I’m not usually one to quote long passages of other people’s writing, but I can’t resist quoting [Scoble’s post today about ants](https://web.archive.org/web/20040306094953/http://radio.weblogs.com/0001011/2003/07/17.html#a3814). In Robert’s vision, the ants represent Microsoft employees and the bees are third-party developers like [Marc Canter](https://web.archive.org/web/20040306094953/http://blogs.it/0100198). I love it when people use literary devices, such as [metaphor](https://web.archive.org/web/20040306094953/http://dictionary.reference.com/search?q=metaphor), in a technical or business context. It encourages new ideas and makes us see things in a new light.
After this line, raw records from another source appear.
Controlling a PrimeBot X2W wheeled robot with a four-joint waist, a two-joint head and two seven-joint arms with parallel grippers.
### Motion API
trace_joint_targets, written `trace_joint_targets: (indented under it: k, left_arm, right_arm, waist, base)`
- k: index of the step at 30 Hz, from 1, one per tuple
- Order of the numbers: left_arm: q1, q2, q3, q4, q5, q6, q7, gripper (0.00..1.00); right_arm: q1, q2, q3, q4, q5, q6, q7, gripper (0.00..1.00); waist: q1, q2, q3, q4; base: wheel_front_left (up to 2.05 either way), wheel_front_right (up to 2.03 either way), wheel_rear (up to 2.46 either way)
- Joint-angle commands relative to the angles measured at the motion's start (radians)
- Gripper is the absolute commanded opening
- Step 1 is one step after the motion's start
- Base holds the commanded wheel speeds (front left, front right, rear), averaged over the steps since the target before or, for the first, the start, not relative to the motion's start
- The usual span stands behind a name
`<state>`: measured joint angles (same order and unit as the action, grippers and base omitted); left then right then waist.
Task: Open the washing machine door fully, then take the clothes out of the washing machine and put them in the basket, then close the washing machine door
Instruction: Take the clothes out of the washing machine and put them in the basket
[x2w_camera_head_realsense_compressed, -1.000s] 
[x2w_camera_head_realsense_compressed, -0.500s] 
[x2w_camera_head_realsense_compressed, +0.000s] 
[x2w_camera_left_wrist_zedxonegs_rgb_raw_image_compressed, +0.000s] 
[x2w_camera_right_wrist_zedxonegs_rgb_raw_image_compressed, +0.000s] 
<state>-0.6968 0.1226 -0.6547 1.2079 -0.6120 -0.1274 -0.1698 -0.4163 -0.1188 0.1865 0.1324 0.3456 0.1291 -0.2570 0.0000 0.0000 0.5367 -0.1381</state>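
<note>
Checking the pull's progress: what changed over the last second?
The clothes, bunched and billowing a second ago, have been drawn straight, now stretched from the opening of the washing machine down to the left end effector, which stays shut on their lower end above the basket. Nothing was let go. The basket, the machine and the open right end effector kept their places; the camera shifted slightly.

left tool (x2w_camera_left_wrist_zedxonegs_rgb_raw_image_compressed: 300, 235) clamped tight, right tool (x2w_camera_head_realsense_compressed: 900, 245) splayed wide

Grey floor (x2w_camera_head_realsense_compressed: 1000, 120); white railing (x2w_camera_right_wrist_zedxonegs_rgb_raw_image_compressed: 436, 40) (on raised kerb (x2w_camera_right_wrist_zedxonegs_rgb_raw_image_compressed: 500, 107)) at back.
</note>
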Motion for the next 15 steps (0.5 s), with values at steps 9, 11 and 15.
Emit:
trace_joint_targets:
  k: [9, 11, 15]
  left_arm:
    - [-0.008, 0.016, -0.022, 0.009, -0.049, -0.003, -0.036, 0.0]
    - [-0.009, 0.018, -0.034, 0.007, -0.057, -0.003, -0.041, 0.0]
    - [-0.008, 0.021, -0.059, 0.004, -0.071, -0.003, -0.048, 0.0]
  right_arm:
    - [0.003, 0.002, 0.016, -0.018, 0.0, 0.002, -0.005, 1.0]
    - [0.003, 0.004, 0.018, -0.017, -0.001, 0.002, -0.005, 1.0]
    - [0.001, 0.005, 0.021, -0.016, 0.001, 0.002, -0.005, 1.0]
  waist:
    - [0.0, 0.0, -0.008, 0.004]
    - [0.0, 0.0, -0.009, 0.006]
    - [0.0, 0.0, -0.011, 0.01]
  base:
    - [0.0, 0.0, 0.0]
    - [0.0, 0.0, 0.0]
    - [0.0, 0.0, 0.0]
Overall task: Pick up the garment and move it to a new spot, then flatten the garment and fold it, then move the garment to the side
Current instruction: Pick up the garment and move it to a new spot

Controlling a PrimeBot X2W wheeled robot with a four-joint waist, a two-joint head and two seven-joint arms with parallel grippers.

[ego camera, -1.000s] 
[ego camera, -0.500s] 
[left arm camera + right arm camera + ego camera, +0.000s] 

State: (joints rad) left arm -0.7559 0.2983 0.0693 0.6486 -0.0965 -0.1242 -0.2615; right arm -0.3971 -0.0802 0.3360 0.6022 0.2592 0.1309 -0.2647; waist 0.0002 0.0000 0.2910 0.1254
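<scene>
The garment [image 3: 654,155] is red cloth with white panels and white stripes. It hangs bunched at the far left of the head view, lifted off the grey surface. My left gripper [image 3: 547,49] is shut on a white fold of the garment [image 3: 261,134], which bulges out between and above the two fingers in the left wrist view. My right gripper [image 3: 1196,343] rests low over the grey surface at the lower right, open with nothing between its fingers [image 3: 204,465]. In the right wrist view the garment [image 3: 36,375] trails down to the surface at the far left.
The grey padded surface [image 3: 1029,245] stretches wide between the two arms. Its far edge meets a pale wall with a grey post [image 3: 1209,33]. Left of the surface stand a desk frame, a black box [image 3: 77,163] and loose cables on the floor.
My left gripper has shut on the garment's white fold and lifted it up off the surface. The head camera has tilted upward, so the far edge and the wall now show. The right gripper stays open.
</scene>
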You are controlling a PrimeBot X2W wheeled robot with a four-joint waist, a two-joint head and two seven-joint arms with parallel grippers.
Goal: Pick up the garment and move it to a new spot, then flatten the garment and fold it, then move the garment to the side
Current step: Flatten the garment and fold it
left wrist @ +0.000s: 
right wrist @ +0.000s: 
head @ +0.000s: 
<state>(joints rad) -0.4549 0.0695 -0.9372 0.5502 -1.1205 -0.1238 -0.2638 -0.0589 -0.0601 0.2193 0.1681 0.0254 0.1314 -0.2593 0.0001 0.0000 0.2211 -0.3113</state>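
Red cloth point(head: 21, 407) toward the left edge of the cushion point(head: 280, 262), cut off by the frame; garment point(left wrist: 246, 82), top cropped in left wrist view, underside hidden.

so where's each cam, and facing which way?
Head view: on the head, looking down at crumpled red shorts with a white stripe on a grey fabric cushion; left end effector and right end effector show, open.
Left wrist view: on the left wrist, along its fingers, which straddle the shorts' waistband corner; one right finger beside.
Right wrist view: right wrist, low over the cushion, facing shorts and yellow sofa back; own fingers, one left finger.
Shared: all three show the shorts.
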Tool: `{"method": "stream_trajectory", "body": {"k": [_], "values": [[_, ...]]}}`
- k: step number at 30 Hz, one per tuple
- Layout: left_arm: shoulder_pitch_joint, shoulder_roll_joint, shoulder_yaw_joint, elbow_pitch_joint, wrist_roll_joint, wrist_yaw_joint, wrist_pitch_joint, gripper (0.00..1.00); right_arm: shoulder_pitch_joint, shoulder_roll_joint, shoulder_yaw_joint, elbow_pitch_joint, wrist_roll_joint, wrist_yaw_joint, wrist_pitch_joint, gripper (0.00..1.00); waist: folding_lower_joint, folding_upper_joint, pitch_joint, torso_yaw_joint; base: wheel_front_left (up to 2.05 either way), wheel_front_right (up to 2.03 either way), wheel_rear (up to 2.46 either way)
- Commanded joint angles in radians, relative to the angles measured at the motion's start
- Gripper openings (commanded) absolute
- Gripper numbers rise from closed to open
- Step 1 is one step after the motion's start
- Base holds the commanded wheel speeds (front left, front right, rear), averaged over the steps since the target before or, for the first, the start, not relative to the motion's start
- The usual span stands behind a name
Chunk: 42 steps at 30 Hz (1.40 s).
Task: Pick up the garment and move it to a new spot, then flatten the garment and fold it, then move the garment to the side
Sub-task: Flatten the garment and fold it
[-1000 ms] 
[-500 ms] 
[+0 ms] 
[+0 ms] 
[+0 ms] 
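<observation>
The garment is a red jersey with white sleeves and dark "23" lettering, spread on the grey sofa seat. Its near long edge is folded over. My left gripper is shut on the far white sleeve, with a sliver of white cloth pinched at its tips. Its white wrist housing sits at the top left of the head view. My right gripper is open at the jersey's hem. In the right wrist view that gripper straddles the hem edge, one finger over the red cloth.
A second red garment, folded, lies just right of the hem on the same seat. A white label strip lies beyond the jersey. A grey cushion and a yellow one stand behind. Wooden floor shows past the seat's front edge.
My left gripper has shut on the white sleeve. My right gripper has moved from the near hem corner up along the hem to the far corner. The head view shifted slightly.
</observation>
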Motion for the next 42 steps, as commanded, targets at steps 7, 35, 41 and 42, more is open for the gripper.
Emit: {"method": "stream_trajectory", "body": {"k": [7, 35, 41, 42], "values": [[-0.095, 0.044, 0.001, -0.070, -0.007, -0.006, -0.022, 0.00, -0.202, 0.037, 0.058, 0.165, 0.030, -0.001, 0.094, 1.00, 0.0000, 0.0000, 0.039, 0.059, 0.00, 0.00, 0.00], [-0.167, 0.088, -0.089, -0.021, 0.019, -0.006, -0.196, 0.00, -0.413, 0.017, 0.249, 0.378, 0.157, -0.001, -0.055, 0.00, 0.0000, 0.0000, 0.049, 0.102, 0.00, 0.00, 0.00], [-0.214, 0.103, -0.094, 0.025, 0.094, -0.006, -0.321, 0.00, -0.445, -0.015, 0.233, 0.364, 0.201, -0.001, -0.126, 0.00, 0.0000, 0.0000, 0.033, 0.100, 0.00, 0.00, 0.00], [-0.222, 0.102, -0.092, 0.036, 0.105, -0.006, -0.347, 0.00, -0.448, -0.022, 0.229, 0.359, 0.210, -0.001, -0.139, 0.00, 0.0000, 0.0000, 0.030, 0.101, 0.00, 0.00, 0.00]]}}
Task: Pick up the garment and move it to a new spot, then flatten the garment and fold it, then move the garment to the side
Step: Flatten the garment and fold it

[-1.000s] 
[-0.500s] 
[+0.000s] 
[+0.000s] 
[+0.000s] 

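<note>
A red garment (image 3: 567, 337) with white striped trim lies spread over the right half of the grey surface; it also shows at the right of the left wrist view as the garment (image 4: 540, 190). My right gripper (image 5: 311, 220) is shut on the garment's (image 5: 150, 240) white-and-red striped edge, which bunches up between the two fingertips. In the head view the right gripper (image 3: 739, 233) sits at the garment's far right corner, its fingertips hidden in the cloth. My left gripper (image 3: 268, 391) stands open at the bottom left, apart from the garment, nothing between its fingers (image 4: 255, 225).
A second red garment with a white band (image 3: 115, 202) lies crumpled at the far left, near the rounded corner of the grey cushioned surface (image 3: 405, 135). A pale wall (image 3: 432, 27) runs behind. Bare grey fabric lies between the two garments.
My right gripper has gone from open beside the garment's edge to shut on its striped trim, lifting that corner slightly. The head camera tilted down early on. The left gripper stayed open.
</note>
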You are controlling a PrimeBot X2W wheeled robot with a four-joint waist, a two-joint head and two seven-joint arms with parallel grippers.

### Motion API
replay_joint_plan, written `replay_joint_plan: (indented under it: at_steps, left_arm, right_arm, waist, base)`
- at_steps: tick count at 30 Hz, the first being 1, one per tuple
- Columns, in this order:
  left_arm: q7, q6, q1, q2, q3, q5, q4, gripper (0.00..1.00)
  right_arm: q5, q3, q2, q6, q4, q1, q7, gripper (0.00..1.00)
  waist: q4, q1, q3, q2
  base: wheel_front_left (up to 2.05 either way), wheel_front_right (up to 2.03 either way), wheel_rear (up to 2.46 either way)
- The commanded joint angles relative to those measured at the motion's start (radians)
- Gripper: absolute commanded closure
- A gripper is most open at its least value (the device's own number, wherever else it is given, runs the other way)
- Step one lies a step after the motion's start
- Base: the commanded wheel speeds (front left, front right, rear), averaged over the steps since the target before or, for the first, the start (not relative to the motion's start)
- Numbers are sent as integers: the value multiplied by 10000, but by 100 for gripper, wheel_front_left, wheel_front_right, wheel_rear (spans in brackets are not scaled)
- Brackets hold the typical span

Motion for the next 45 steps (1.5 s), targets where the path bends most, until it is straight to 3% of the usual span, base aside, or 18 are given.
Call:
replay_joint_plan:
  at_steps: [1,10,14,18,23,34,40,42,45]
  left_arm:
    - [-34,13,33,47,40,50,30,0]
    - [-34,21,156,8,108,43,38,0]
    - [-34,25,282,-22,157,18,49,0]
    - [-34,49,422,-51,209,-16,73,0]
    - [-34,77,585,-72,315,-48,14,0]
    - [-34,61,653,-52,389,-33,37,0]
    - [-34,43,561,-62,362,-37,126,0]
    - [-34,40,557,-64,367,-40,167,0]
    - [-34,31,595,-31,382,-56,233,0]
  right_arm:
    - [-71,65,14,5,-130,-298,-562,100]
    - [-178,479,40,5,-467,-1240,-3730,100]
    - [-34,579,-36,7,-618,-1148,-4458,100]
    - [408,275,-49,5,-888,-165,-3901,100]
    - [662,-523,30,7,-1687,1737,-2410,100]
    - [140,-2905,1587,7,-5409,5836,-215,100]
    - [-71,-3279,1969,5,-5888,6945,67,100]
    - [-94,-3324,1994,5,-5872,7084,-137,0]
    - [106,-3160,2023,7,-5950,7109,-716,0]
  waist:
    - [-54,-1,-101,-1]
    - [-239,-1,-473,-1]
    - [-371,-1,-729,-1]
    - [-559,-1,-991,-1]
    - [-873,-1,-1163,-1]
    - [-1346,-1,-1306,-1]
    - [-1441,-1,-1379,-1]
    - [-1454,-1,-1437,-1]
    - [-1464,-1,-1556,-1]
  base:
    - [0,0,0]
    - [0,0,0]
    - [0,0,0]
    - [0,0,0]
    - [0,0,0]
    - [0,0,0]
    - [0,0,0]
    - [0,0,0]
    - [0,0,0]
It also reminds us not to take ourselves too seriously 🙂 Now, take it away Scoble:

> “I started having a dream that I was in an ant hill, and it was raining honey from above. The ants were harvesting the honey, and storing it away to use on future expansion projects.
> 
> The ants couldn’t see where the honey was coming from, but they knew it was “raining” regularly, so they were able to plan. Then I had a vision of the honey dripping from a bee hive up on a tree branch that was overhead of the ant hill.
> 
> What are the bee hives? Third party developers. In my vision, Marc was a bee. I was an ant. Now, in Marc’s post, he says that the ants figured out where the bee hives were, and they killed all the bees.
> 
> My vision is that it’s far better for the ants to leave the bees alone. Why?
> 
> Ever see an ant colony try to develop its own honey?”